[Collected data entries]

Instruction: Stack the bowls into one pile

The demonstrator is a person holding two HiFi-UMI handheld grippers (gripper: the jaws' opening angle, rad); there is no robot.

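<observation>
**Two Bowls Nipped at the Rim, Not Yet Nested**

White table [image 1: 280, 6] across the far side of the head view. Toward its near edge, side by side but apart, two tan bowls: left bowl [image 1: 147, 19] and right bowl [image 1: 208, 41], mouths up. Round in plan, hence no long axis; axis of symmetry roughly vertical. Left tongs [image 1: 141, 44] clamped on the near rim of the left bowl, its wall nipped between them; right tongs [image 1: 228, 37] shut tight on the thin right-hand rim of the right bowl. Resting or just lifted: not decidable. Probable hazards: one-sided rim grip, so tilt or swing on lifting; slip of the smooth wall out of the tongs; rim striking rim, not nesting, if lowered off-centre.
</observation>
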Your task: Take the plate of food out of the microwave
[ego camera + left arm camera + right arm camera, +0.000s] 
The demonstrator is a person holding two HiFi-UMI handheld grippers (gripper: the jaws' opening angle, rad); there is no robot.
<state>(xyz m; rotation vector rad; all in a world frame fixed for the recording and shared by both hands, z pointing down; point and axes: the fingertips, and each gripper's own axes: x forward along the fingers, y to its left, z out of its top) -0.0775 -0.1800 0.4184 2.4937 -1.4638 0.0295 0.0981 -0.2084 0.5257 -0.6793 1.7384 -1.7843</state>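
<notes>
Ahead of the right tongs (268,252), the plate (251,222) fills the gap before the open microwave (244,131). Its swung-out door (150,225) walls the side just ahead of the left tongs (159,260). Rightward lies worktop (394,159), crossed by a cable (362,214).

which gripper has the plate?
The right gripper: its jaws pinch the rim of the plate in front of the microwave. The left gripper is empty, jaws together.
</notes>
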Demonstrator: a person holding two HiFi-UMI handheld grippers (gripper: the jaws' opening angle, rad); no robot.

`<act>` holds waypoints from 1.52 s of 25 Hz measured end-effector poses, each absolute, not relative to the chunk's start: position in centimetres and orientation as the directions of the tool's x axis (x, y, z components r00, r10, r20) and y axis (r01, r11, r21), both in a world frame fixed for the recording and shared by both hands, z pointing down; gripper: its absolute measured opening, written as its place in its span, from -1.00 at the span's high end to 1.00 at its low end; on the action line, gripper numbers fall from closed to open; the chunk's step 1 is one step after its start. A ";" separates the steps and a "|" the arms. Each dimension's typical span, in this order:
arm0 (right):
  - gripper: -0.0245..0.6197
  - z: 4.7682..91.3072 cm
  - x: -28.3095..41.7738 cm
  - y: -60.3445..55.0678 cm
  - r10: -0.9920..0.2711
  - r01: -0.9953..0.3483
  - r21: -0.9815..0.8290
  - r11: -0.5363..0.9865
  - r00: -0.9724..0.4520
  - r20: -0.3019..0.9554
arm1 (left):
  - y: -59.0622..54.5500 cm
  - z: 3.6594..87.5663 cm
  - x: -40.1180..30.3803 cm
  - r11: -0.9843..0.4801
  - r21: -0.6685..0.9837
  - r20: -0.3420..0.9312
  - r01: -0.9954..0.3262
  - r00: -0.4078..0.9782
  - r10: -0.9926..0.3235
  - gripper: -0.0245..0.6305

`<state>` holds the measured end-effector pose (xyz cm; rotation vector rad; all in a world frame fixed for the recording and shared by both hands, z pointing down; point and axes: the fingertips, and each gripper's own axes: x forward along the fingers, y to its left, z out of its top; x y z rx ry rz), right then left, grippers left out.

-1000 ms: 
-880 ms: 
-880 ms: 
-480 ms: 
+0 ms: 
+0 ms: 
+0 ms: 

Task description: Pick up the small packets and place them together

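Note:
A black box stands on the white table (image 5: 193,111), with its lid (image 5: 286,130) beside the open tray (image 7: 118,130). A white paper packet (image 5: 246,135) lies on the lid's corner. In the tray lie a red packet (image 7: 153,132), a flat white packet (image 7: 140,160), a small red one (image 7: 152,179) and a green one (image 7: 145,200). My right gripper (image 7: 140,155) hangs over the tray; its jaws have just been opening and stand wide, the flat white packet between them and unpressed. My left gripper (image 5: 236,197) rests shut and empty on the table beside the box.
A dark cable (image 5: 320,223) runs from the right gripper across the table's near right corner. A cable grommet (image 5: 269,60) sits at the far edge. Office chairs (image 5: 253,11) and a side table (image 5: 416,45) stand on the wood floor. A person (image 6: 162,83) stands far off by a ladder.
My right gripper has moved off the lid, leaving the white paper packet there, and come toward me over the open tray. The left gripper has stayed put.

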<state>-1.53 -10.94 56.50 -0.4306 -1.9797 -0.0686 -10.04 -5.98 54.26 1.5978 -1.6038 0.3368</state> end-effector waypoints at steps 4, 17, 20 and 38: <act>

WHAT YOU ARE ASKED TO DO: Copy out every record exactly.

REPLY:
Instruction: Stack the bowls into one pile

The demonstrator is a person holding two HiFi-UMI handheld grippers (gripper: the jaws' opening angle, rad); there is no robot.

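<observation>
**Two Bowls Nipped at the Rim, Not Yet Nested**

White table [image 1: 280, 6] across the far side of the head view. Toward its near edge, side by side but apart, two tan bowls: left bowl [image 1: 147, 19] and right bowl [image 1: 208, 41], mouths up. Round in plan, hence no long axis; axis of symmetry roughly vertical. Left tongs [image 1: 141, 44] clamped on the near rim of the left bowl, its wall nipped between them; right tongs [image 1: 228, 37] shut tight on the thin right-hand rim of the right bowl. Resting or just lifted: not decidable. Probable hazards: one-sided rim grip, so tilt or swing on lifting; slip of the smooth wall out of the tongs; rim striking rim, not nesting, if lowered off-centre.
</observation>
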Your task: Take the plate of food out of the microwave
[ego camera + left arm camera + right arm camera, +0.000s] 
The demonstrator is a person holding two HiFi-UMI handheld grippers (gripper: the jaws' opening angle, rad); there is no robot.
<state>(xyz m; rotation vector rad; all in a world frame fixed for the recording and shared by both hands, z pointing down; point and axes: the fingertips, and each gripper's own axes: x forward along the fingers, y to its left, z out of its top) -0.0775 -0.1800 0.4184 2.4937 -1.4638 0.0295 0.0981 -0.2084 0.5257 -0.6793 1.7384 -1.7843</state>
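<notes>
Ahead of the right tongs (268,252), the plate (251,222) fills the gap before the open microwave (244,131). Its swung-out door (150,225) walls the side just ahead of the left tongs (159,260). Rightward lies worktop (394,159), crossed by a cable (362,214).

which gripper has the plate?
The right gripper: its jaws pinch the rim of the plate in front of the microwave. The left gripper is empty, jaws together.
</notes>
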Demonstrator: a person holding two HiFi-UMI handheld grippers (gripper: the jaws' opening angle, rad); no robot.

`<act>` holds waypoints from 1.52 s of 25 Hz measured end-effector poses, each absolute, not relative to the chunk's start: position in centimetres and orientation as the directions of the tool's x axis (x, y, z components r00, r10, r20) and y axis (r01, r11, r21), both in a world frame fixed for the recording and shared by both hands, z pointing down; gripper: its absolute measured opening, written as its place in its span, from -1.00 at the span's high end to 1.00 at its low end; on the action line, gripper numbers fall from closed to open; the chunk's step 1 is one step after its start. A ";" separates the steps and a "|" the arms. Each dimension's typical span, in this order:
arm0 (right):
  - gripper: -0.0245..0.6197
  - z: 4.7682..91.3072 cm
  - x: -28.3095..41.7738 cm
  - y: -60.3445..55.0678 cm
  - r10: -0.9920..0.2711
  - r01: -0.9953..0.3483
  - r21: -0.9815..0.8290
  - r11: -0.5363..0.9865
  - r00: -0.9724..0.4520
  - r20: -0.3019..0.9554
arm1 (left):
  - y: -59.0622..54.5500 cm
  - z: 3.6594..87.5663 cm
  - x: -40.1180..30.3803 cm
  - r11: -0.9843..0.4801
  - r21: -0.6685..0.9837
  - r20: -0.3420..0.9312
  - r01: -0.9954..0.3262
  - r00: -0.4078..0.9782
  - r10: -0.9926..0.3235
  - gripper: -0.0245..0.6305

`<state>` holds the measured end-effector pose (xyz cm; rotation vector rad; all in a world frame fixed for the recording and shared by both hands, z pointing down; point and axes: the fingertips, and each gripper's own axes: x forward along the fingers, y to its left, z out of its top; x y z rx ry rz), right then left, grippers left out.

-1000 ms: 
-880 ms: 
-880 ms: 
-480 ms: 
+0 ms: 
+0 ms: 
+0 ms: 

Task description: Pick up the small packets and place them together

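Note:
A black box stands on the white table (image 5: 193,111), with its lid (image 5: 286,130) beside the open tray (image 7: 118,130). A white paper packet (image 5: 246,135) lies on the lid's corner. In the tray lie a red packet (image 7: 153,132), a flat white packet (image 7: 140,160), a small red one (image 7: 152,179) and a green one (image 7: 145,200). My right gripper (image 7: 140,155) hangs over the tray; its jaws have just been opening and stand wide, the flat white packet between them and unpressed. My left gripper (image 5: 236,197) rests shut and empty on the table beside the box.
A dark cable (image 5: 320,223) runs from the right gripper across the table's near right corner. A cable grommet (image 5: 269,60) sits at the far edge. Office chairs (image 5: 253,11) and a side table (image 5: 416,45) stand on the wood floor. A person (image 6: 162,83) stands far off by a ladder.
My right gripper has moved off the lid, leaving the white paper packet there, and come toward me over the open tray. The left gripper has stayed put.
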
<state>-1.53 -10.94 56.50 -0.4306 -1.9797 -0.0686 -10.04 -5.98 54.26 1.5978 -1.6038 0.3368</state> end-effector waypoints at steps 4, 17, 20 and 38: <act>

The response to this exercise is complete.